# Introducing a rescue dog to our cats.



## sbonnett76 (Apr 6, 2010)

Hi there,

I'm new to the forum so I hope I'm posting in the right section!

We have two cats of 2 1/2 years old and we are rescuing a Rottweiler of about 3 years old. We know that the dog has been tested around cats and shows very little interest, but any advice on how to integrate them would be welcome!

My cats are my babies so they are my priority. The dog won't be allowed upstairs so the cats will have their own space. The cats don't go out that much so with any advice I need to bear in mind that the cats are mainly house cats. 

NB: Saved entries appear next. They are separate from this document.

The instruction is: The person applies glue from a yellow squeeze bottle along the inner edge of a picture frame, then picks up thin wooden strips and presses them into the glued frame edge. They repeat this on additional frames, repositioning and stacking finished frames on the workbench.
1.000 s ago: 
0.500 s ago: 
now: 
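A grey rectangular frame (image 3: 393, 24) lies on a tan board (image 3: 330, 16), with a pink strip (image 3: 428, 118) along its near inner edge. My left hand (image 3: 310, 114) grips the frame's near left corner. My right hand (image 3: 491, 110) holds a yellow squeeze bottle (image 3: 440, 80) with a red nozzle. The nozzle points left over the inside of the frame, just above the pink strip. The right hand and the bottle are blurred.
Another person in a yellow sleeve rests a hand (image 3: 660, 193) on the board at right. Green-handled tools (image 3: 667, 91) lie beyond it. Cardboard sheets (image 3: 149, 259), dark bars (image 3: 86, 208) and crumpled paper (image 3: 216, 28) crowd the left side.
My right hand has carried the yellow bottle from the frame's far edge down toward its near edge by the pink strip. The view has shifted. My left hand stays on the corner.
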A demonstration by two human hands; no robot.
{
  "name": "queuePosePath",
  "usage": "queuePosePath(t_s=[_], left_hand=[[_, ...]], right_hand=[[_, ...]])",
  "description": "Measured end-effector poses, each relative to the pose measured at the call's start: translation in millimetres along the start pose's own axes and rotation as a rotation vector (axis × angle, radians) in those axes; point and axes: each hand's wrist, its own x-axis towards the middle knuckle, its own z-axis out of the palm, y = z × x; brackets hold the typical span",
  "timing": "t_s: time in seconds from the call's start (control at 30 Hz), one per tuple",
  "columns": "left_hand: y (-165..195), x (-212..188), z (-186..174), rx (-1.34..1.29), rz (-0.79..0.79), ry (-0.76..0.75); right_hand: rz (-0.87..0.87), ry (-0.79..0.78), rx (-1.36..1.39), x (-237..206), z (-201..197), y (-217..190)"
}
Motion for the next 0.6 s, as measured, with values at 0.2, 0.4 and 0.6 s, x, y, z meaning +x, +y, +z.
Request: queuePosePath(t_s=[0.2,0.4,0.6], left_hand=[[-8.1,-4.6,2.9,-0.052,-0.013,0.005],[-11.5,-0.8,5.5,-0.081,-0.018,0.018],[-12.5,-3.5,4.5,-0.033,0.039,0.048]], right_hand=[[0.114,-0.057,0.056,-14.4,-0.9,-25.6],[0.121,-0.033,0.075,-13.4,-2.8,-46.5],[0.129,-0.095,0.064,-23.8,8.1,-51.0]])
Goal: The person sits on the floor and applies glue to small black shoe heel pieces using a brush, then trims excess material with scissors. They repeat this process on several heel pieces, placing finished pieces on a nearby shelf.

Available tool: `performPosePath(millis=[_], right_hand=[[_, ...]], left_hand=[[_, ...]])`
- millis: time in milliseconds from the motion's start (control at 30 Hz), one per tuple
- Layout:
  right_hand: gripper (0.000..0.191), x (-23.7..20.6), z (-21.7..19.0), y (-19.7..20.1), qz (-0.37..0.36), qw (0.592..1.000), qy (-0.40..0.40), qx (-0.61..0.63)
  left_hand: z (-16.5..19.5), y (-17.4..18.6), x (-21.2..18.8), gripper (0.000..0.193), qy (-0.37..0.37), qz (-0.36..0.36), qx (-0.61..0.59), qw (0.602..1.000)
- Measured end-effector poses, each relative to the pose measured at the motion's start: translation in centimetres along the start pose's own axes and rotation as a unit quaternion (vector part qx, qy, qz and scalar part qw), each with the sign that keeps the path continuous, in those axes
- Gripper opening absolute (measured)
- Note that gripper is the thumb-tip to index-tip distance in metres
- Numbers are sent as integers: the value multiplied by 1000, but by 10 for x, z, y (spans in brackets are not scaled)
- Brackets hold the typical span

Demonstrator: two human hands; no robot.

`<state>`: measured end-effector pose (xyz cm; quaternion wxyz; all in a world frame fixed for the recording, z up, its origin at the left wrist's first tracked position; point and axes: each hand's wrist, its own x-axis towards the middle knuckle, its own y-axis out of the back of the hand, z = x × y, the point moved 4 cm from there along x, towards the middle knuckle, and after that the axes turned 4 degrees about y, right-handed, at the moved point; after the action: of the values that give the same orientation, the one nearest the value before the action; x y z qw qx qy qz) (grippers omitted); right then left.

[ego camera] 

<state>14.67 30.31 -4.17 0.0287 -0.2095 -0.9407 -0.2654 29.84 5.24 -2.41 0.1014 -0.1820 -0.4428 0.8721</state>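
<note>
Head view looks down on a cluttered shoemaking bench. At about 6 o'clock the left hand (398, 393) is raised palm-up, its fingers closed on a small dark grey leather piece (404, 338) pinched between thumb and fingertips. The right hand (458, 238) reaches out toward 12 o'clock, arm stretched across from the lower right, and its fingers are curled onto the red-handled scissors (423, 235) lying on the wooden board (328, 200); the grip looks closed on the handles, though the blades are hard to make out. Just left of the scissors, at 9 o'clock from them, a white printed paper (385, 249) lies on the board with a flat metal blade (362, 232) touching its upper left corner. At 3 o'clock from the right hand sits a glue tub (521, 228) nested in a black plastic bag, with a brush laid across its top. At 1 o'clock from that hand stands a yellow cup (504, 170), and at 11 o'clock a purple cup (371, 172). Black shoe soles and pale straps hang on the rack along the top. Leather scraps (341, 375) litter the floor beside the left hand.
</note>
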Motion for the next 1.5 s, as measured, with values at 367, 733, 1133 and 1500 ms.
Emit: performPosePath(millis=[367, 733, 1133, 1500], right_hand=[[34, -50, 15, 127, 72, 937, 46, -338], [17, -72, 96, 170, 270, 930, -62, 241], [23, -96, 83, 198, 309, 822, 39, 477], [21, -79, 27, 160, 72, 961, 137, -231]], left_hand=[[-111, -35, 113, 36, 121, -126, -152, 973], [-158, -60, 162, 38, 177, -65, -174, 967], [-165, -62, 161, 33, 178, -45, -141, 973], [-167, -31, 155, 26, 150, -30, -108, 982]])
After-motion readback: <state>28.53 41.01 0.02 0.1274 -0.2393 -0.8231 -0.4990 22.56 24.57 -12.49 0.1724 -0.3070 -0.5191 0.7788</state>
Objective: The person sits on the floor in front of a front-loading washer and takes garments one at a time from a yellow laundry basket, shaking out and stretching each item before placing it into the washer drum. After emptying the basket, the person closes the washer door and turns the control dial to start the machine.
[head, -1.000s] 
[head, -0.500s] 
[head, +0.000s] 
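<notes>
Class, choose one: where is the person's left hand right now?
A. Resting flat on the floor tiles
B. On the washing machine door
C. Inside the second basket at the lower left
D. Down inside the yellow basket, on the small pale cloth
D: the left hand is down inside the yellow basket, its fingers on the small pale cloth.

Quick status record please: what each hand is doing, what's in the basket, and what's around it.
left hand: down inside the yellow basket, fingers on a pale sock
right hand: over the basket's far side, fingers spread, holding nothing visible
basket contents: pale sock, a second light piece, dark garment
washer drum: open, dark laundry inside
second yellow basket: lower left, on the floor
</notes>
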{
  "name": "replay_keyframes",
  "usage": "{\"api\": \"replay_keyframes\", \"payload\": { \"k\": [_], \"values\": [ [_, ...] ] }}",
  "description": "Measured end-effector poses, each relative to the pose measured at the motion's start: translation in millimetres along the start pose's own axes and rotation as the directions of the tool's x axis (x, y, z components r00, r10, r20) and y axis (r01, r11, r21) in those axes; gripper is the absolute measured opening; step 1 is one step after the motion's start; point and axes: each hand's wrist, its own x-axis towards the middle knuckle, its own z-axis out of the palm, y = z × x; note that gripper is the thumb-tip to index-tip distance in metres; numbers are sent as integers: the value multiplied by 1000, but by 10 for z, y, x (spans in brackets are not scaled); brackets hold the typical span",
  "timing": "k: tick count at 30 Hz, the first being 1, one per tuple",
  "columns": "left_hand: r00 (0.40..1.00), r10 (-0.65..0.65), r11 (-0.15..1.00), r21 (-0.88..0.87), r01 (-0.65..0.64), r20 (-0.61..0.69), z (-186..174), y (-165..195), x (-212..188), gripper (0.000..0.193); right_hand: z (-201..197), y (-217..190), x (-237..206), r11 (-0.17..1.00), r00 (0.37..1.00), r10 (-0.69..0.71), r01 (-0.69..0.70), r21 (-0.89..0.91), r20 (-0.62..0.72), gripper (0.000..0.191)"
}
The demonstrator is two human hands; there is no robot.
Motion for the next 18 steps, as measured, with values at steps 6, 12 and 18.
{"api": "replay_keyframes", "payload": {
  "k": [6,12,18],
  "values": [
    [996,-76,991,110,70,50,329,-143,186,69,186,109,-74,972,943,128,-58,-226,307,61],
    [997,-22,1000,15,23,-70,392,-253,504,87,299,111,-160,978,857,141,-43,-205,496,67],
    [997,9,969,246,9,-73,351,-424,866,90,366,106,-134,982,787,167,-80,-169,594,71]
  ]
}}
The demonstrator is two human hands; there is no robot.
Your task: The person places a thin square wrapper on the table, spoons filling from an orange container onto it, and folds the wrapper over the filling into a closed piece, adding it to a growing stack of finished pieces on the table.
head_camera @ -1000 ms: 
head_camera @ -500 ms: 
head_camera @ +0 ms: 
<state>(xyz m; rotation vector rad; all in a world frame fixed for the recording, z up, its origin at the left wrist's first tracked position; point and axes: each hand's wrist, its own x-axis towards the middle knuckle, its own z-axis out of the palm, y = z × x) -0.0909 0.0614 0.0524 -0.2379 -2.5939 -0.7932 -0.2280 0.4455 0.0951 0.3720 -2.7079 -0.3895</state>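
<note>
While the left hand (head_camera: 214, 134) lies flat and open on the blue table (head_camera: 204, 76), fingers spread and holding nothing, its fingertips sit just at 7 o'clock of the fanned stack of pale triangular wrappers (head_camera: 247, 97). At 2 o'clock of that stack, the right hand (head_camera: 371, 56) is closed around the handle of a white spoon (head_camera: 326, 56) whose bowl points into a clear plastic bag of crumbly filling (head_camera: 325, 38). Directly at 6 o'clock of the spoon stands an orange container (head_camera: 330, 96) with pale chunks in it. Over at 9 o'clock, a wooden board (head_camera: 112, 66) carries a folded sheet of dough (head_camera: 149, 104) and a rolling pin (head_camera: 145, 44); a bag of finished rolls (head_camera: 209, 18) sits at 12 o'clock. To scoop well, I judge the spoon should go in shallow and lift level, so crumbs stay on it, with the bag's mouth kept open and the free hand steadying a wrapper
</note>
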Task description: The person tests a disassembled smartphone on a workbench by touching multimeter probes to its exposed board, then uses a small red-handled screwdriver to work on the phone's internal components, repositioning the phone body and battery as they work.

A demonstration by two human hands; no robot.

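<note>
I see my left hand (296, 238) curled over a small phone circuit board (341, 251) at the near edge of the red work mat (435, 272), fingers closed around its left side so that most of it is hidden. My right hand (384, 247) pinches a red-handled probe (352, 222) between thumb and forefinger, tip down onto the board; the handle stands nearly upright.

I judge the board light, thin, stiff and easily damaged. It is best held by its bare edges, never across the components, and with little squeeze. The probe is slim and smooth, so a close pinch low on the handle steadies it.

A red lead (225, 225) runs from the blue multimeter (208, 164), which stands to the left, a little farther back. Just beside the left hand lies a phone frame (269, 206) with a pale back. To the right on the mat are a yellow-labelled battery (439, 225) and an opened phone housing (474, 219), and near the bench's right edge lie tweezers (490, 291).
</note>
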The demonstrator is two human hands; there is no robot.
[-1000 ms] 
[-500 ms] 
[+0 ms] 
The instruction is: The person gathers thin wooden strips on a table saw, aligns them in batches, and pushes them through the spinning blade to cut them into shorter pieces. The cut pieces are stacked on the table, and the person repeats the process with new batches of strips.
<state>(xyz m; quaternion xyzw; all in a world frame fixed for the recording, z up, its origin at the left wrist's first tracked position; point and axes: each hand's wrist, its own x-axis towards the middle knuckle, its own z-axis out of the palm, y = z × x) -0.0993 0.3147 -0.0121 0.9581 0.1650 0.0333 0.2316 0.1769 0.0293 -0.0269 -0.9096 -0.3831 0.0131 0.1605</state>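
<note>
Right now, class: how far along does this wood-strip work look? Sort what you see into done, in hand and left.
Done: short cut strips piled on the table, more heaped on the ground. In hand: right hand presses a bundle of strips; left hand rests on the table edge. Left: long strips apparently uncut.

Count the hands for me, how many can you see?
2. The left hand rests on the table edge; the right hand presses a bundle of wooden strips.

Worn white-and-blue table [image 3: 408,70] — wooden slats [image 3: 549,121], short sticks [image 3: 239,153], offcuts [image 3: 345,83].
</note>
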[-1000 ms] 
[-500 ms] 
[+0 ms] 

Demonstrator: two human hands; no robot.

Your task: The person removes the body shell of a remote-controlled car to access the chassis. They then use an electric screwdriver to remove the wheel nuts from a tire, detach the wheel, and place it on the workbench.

I've read lots of different pieces of advice and just wondered if anyone had any personal experience and could give me any tips. I know it's going to be horrible for a while, but I want to make it as painless as possible!

Thank you in advance!

Sarah.


----------



## cravensmum (Jun 28, 2010)

I have introduced 2 new dogs to my cat.

The first thing I always do is keep the dog on a lead in the house to start with so you can assess properly how your dog will react.

With my 2nd rescue dog,he was off the lead within an hour as he showed no interest in the cat.

Always make sure the cats have somewhere to escape to,just in case.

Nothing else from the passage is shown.